The public buses in Grenada are known as the mini-buses and they stop everywhere they are needed except for in St-George's where there are bus stops. The cost is $2.50EC
To drive in Grenada you will have to obtain a local driving permit which you can get at a police station or at any of the many car rental agencies. It is $30EC or $11USD
Motto: Ever Conscious of God We Aspire, Build and Advance as One People
Wardrobe: Casual attire is completely acceptable in Grenada. However if attending a social function, shopping, dining or going to Sunday Mass, formal attire is appropriate and expected. Along the beach and at your hotel, flip-flops and shorts are just fine. Grenadians dress well.
Etiquette: Grenadians are very welcoming and friendly. You will find it very easy to feel at home. Remember your manners and you will fit right in.
Tipping: While many restaurants and hotels will include service on your bill you can still add an additional tip for exceptional service. There will be some industries like taxis that don’t include service on their fare and you should tip accordingly. Usually 10-15% is sufficient.
-Always walk like you know where you are going, even if you don't. This means keep your back upright and eyes straight ahead. When asking for directions keep your voice low so others don't know you are lost.

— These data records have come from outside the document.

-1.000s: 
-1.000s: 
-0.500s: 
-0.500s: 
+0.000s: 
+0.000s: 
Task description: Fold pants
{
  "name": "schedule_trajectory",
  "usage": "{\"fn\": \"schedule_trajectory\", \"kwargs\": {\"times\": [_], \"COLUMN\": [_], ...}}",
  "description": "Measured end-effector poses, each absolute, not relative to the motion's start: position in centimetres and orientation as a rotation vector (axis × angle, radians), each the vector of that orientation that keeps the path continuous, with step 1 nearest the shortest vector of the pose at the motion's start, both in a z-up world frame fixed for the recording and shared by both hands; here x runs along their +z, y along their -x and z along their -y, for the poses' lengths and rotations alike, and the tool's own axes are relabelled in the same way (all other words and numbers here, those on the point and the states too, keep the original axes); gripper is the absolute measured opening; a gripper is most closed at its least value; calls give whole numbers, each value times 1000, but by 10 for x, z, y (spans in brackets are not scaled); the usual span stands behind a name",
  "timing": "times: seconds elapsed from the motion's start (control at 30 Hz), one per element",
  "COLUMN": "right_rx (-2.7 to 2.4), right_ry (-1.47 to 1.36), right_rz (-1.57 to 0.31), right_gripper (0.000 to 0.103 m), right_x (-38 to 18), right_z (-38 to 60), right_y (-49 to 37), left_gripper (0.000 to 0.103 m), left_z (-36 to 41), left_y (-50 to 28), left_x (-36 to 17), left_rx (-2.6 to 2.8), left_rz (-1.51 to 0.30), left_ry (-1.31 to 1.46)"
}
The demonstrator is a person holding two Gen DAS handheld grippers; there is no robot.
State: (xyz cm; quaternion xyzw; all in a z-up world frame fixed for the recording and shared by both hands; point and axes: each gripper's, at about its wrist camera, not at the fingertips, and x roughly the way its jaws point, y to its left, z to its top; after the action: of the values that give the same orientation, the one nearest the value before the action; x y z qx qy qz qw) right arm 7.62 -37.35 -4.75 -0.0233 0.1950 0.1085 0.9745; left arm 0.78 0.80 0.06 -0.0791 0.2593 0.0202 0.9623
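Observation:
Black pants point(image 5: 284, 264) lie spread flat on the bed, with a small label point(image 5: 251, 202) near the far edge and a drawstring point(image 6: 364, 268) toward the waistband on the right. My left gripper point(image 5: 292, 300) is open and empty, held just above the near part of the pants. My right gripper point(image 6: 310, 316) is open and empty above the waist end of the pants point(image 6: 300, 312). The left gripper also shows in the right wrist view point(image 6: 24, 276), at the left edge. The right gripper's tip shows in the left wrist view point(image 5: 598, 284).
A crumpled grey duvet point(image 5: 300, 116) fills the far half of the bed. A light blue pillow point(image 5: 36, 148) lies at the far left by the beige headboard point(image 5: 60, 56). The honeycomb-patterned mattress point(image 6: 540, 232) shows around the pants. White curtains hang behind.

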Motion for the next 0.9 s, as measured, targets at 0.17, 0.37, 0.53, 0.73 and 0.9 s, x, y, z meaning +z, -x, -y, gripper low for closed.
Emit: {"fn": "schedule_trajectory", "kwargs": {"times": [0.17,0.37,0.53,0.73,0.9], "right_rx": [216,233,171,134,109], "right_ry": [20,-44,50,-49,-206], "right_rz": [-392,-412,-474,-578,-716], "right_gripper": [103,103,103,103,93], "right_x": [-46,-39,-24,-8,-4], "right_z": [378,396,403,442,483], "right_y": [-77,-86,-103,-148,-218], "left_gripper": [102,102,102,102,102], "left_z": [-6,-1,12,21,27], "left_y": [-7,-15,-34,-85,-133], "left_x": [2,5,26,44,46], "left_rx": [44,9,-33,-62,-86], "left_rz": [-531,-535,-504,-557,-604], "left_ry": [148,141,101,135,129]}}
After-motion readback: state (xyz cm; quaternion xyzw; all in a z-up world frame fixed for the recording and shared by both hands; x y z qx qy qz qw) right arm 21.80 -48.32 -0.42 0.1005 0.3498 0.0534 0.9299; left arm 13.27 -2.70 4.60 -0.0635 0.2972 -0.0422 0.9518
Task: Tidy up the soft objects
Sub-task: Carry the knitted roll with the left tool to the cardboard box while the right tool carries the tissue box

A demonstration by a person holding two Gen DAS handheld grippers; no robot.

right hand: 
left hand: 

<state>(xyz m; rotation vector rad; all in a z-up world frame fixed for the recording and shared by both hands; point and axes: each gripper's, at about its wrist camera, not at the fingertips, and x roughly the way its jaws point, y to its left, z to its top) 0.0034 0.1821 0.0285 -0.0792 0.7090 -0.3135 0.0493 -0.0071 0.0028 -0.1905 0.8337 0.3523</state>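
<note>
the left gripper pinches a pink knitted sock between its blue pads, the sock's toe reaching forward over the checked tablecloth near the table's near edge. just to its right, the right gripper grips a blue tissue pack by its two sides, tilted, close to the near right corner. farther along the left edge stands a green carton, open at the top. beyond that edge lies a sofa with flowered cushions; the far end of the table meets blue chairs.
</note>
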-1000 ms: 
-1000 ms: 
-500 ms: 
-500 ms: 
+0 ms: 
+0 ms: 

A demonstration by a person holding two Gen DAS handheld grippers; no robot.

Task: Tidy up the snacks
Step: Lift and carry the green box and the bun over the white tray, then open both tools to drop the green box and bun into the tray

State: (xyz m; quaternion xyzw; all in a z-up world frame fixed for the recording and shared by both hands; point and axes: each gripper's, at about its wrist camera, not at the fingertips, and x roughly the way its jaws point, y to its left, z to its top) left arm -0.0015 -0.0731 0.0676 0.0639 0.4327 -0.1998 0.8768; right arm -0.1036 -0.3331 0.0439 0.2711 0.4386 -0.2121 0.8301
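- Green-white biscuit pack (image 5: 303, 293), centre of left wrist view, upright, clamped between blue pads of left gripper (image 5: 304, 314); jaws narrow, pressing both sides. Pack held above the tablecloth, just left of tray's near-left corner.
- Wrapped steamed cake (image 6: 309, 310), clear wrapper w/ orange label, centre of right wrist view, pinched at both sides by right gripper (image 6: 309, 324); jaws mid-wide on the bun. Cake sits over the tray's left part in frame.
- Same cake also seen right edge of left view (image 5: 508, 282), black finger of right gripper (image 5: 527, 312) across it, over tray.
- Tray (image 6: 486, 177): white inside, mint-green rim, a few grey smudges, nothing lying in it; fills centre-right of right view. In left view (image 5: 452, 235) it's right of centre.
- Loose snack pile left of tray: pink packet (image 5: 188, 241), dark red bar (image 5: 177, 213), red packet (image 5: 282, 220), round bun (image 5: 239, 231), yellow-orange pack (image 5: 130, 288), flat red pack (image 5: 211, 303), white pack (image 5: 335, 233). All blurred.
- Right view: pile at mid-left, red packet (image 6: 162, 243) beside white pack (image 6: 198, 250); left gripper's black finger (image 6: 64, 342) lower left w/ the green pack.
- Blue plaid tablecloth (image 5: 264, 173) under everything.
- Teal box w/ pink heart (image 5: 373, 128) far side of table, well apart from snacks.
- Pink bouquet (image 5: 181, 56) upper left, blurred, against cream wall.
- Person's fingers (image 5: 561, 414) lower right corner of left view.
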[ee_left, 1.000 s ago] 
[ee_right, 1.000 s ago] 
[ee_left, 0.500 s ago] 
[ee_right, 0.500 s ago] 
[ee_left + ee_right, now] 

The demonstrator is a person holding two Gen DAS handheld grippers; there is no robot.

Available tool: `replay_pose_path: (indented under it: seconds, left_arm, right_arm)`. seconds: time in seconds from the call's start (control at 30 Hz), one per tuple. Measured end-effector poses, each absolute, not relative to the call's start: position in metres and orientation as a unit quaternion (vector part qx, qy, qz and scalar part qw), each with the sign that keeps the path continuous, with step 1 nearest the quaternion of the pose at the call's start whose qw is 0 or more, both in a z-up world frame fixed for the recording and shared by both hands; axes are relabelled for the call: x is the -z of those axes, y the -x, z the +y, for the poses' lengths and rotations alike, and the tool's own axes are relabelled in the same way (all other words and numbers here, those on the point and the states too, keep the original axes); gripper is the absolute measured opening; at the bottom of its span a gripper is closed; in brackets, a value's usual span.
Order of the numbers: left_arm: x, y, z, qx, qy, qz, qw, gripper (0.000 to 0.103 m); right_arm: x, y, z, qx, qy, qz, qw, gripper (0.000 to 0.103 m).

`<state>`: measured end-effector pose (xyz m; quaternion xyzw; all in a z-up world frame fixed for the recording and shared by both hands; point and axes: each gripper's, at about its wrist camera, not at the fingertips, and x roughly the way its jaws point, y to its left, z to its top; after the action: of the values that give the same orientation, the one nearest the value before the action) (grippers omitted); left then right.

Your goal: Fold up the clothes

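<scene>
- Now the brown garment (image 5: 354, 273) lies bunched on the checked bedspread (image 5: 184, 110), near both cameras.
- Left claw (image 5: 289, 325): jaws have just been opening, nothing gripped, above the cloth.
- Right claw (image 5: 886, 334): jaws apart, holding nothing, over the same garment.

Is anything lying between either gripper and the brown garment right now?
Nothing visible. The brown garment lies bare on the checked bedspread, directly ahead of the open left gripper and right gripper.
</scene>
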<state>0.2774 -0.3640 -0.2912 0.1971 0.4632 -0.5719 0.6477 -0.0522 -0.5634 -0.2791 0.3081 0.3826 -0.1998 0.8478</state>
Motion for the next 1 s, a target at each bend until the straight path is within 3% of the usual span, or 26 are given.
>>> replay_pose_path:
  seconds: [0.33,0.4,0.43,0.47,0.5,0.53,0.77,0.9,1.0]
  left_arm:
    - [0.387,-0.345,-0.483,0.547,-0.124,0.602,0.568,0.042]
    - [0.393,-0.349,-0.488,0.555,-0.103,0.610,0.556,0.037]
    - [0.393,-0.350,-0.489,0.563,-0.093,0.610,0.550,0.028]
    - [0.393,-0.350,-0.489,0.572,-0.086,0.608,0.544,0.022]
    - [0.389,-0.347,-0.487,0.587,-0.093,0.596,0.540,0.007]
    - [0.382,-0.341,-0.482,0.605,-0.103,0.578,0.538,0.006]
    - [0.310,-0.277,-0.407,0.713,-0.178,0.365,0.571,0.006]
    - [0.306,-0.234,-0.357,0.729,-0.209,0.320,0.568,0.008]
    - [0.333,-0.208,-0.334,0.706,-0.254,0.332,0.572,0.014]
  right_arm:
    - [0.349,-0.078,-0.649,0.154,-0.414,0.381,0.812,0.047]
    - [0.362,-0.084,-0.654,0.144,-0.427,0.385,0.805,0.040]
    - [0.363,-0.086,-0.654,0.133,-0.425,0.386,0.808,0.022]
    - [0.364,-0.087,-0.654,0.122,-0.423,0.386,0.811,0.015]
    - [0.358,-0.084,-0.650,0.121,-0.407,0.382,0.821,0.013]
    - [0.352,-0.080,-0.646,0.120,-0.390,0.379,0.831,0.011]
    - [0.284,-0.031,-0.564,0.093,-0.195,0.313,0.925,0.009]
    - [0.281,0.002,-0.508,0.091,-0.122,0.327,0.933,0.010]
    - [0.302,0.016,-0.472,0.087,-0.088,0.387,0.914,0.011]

-Take precautions. Do not wear a lot of jewelry or conspicuous clothing while travelling to avoid being a target of crime.
-Be cautious when taking a taxi and always look for the appropriate documentation which should be posted in eyes view. Never take a cab from the airport that is off by itself.
-If your hotel or resort recommends staying on their property you should follow these precautions.
-Never leave valuables in a soft material. The seam can easily be cut. Often the crime takes place long before it is noticed. This applies to purses, bags and luggage.
-Do not invite strangers to your hotel room.
-Do not agree to meet strangers by yourself. Even those you consider new friends and fellow tourist's.
-Plan for the unexpected, this includes extra money and medication that is required should your stay be extended.